◆ What this task involves ◆
For the data below, report how many lines include the word "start", and write nothing else.

◆ Given information ◆
..........

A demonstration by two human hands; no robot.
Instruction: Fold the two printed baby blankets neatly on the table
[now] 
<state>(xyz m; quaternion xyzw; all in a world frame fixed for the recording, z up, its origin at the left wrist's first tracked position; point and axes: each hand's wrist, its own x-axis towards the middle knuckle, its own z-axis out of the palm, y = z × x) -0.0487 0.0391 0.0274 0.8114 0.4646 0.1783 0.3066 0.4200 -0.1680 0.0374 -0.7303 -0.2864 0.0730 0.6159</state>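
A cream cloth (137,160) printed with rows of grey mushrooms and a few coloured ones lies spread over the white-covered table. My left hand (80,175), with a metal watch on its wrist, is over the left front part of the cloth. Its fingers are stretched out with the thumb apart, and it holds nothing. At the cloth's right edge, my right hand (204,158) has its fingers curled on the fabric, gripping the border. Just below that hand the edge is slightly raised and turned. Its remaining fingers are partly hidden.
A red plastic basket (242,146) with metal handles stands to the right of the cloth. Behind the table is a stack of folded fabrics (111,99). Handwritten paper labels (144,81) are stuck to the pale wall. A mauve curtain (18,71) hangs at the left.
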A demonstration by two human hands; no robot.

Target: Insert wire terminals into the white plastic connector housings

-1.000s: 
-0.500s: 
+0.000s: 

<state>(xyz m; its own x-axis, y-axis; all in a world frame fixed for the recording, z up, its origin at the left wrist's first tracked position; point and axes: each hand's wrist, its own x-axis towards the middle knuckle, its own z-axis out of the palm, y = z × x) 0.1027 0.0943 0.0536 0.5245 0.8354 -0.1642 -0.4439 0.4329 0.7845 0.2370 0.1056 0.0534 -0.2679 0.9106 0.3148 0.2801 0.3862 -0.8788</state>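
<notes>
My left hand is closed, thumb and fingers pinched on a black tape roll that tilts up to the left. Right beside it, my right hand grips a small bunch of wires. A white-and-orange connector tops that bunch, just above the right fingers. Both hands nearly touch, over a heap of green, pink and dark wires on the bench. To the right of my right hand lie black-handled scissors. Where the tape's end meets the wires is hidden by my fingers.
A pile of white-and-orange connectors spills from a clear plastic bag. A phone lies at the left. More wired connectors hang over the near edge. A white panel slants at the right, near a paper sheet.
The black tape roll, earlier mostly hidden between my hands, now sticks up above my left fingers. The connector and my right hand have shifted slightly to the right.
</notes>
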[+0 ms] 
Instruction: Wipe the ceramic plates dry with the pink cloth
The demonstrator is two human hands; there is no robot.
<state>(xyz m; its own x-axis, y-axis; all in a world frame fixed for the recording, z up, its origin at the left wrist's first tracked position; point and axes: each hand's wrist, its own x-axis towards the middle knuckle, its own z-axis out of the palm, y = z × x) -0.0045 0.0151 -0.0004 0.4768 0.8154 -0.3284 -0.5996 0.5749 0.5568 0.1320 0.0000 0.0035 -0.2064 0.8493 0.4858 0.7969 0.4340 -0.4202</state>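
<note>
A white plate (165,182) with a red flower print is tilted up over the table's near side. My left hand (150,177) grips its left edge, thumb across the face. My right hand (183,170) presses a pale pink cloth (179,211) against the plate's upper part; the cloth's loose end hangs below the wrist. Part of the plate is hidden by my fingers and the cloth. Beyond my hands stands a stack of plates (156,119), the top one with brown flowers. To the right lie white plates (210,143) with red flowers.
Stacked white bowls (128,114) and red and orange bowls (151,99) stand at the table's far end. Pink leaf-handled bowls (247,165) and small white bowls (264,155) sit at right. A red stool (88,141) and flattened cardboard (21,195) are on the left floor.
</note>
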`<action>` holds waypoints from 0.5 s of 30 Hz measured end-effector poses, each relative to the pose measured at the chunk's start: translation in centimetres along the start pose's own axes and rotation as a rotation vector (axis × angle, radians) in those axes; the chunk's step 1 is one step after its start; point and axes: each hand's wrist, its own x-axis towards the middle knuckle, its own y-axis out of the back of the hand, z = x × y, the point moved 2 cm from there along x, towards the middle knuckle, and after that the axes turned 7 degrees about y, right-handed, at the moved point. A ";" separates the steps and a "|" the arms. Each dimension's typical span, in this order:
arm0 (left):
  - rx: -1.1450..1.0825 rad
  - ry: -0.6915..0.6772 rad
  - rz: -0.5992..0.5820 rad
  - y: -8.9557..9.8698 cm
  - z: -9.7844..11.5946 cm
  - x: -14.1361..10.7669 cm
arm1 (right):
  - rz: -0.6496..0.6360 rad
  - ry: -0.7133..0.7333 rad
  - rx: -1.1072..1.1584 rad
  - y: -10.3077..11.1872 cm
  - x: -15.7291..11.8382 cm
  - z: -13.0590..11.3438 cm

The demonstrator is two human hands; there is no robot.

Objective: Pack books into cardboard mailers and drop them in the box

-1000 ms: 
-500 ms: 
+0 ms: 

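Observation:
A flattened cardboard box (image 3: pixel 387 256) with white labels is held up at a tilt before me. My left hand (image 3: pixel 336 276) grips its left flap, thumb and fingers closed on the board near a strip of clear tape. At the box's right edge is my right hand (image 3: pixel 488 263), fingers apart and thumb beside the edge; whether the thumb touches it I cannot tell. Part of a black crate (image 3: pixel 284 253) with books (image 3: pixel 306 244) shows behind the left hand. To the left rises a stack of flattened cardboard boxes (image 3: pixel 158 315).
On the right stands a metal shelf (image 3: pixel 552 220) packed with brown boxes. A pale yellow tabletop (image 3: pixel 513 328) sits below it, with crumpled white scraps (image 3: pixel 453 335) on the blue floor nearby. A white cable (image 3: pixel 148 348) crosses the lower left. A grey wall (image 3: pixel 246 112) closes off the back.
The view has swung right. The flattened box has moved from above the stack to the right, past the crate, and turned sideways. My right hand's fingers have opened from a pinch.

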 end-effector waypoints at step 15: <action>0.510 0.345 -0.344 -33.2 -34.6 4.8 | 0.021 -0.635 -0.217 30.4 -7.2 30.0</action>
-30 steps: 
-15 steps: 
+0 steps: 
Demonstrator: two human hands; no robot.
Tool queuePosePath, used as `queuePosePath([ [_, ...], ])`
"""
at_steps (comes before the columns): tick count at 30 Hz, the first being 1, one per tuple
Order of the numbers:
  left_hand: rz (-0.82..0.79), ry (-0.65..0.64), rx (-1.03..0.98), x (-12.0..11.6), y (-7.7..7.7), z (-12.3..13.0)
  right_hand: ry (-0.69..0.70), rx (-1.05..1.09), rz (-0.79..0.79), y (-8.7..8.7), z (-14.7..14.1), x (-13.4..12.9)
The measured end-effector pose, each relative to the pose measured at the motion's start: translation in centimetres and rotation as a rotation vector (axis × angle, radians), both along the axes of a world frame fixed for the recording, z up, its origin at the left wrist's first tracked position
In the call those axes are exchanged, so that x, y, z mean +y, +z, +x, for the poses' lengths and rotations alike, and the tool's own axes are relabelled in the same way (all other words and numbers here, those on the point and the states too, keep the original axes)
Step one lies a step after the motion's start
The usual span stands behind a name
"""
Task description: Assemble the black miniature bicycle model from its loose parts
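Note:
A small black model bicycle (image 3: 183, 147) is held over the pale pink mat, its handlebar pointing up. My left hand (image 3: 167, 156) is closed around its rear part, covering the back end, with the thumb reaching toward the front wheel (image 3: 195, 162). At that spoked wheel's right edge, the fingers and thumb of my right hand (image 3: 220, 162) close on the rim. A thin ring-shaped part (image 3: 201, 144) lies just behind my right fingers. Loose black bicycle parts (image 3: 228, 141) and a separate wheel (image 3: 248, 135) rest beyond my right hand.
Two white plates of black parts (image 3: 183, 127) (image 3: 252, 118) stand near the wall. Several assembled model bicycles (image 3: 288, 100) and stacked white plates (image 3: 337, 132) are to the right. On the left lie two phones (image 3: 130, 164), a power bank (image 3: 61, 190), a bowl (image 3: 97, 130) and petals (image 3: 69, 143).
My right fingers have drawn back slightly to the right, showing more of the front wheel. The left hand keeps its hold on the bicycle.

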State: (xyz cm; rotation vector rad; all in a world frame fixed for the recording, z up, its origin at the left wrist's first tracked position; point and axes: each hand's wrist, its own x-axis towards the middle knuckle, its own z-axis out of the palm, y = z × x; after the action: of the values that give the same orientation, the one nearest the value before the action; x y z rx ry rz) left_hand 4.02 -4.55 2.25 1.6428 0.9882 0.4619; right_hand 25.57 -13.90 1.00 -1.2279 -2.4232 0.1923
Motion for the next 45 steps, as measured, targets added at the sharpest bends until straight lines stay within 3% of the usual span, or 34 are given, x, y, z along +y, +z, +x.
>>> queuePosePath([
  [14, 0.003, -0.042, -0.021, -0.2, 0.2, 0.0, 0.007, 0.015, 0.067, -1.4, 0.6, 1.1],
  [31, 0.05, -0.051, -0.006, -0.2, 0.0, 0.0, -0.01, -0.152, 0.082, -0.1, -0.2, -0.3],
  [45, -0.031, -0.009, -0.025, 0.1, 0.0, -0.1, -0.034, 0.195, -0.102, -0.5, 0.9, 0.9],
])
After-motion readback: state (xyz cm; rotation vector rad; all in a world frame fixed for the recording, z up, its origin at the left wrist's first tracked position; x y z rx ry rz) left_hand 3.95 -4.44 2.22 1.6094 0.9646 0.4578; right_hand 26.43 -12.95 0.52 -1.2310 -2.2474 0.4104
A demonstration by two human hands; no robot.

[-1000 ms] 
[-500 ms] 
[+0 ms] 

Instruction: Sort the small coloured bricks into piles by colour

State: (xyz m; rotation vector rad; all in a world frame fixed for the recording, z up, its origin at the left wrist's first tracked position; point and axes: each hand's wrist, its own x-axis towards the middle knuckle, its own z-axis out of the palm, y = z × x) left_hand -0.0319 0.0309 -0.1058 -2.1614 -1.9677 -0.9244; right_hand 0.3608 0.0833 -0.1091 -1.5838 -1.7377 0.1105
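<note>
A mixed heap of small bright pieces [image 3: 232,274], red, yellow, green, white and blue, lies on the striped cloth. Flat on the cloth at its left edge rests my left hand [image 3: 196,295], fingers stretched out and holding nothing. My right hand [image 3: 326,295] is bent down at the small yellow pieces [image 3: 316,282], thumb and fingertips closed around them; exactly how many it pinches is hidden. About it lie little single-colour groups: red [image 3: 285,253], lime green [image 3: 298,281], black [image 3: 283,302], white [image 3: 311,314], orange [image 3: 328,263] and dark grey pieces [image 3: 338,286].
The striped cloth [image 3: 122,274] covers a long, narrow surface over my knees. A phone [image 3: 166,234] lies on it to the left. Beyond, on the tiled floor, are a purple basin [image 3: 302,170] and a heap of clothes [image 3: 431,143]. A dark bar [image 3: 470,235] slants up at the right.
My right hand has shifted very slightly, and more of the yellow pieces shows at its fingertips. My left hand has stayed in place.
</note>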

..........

◆ Task output ◆
3